__REQUIRED WORK__.
The listing, minus its pictures, is to be given again exactly.

★ ★ ★

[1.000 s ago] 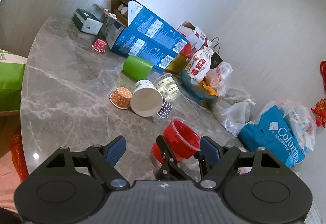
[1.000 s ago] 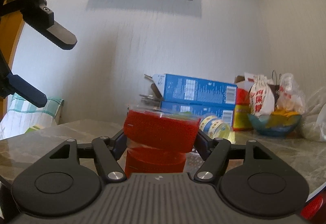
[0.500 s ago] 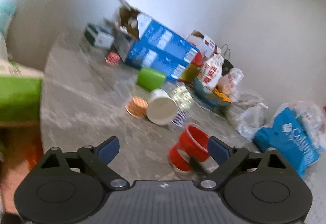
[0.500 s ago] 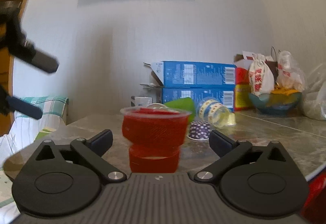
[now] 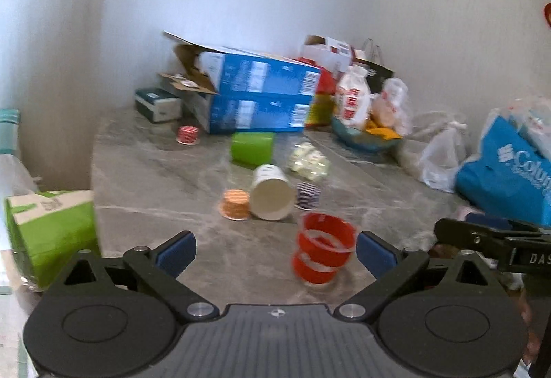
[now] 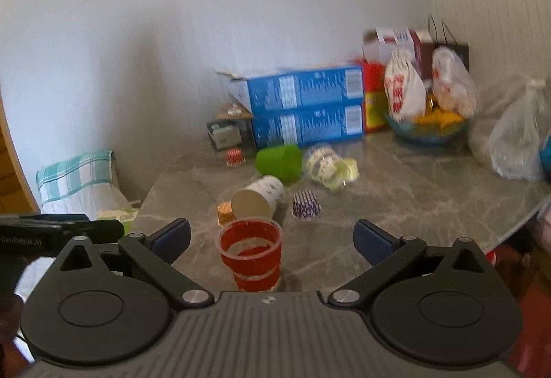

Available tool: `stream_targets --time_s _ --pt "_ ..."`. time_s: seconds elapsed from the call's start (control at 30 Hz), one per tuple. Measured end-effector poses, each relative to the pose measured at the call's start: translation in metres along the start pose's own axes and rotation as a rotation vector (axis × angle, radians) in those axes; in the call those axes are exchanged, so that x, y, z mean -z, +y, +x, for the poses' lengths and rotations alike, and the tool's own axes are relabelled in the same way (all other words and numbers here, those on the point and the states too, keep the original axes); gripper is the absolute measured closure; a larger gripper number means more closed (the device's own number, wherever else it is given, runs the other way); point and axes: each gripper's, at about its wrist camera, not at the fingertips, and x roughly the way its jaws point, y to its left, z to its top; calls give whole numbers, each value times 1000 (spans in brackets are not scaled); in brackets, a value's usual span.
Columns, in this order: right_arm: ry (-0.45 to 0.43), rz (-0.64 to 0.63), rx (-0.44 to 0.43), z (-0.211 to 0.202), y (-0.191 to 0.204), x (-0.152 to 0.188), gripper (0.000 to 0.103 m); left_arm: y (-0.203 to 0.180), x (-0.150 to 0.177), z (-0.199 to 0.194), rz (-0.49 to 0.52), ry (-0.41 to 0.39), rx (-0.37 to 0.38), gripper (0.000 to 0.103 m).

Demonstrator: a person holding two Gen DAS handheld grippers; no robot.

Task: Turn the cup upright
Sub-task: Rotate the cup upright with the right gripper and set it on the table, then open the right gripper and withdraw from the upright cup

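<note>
A red plastic cup point(image 6: 251, 254) stands upright, mouth up, on the grey marble table point(image 6: 396, 192), close in front of both grippers; it also shows in the left wrist view point(image 5: 323, 252). My right gripper point(image 6: 272, 237) is open and empty, drawn back above and behind the cup. My left gripper point(image 5: 275, 249) is open and empty, the cup just inside its right finger line. A white paper cup point(image 6: 256, 199), a green cup point(image 6: 279, 159) and a clear printed cup point(image 6: 327, 164) lie on their sides behind it.
Small orange point(image 5: 236, 204), purple point(image 6: 306, 206) and red point(image 6: 235, 157) cupcake liners sit among the cups. Blue boxes point(image 6: 306, 109), a snack bowl point(image 6: 427, 128) and plastic bags point(image 6: 513, 140) line the back and right. A green carton point(image 5: 51, 233) stands off the table's left edge.
My right gripper opened, let go of the red cup and pulled back and up. My left gripper widened and dropped lower, drawing back from the cup.
</note>
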Motion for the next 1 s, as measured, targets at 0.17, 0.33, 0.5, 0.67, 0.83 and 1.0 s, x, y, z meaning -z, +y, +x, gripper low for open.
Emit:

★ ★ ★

__ANSWER TO THIS PROBLEM__.
[1.000 s ago] 
[1.000 s ago] 
[0.500 s ago] 
[0.500 s ago] 
[now] 
[now] 

Available tool: `stream_targets --time_s _ --pt "_ ..."`. time_s: seconds elapsed from the call's start (control at 30 Hz), one per tuple. Measured end-effector poses, each relative to the pose measured at the call's start: translation in metres along the start pose's own axes and rotation as a rotation vector (axis × angle, radians) in those axes; in the call those axes are exchanged, so that x, y, z mean -z, +y, +x, for the poses' lengths and rotations alike, and the tool's own axes are relabelled in the same way (all other words and numbers here, those on the point and the states too, keep the original axes); gripper is the absolute measured closure; a larger gripper number means more closed (the device's own number, wherever else it is given, runs the other way); point and axes: each gripper's, at about its wrist camera, not at the fingertips, and x roughly the way its jaws point, y to its left, z to its top; calls give whole numbers, each value times 1000 (spans in brackets are not scaled); in brackets, a value's usual span.
Columns, in this order: right_arm: ry (-0.45 to 0.43), rz (-0.64 to 0.63), rx (-0.44 to 0.43), z (-0.211 to 0.202), y (-0.191 to 0.204), x (-0.152 to 0.188), gripper (0.000 to 0.103 m); left_arm: y (-0.203 to 0.180), x (-0.150 to 0.177), z (-0.199 to 0.194), rz (-0.49 to 0.52), ry (-0.41 to 0.39), rx (-0.37 to 0.38), gripper (0.000 to 0.103 m).

Demonstrator: a person holding two Gen DAS handheld grippers; no robot.

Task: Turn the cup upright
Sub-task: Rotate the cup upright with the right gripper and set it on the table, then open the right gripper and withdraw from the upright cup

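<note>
A red plastic cup point(image 6: 251, 254) stands upright, mouth up, on the grey marble table point(image 6: 396, 192), close in front of both grippers; it also shows in the left wrist view point(image 5: 323, 252). My right gripper point(image 6: 272, 237) is open and empty, drawn back above and behind the cup. My left gripper point(image 5: 275, 249) is open and empty, the cup just inside its right finger line. A white paper cup point(image 6: 256, 199), a green cup point(image 6: 279, 159) and a clear printed cup point(image 6: 327, 164) lie on their sides behind it.
Small orange point(image 5: 236, 204), purple point(image 6: 306, 206) and red point(image 6: 235, 157) cupcake liners sit among the cups. Blue boxes point(image 6: 306, 109), a snack bowl point(image 6: 427, 128) and plastic bags point(image 6: 513, 140) line the back and right. A green carton point(image 5: 51, 233) stands off the table's left edge.
My right gripper opened, let go of the red cup and pulled back and up. My left gripper widened and dropped lower, drawing back from the cup.
</note>
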Motion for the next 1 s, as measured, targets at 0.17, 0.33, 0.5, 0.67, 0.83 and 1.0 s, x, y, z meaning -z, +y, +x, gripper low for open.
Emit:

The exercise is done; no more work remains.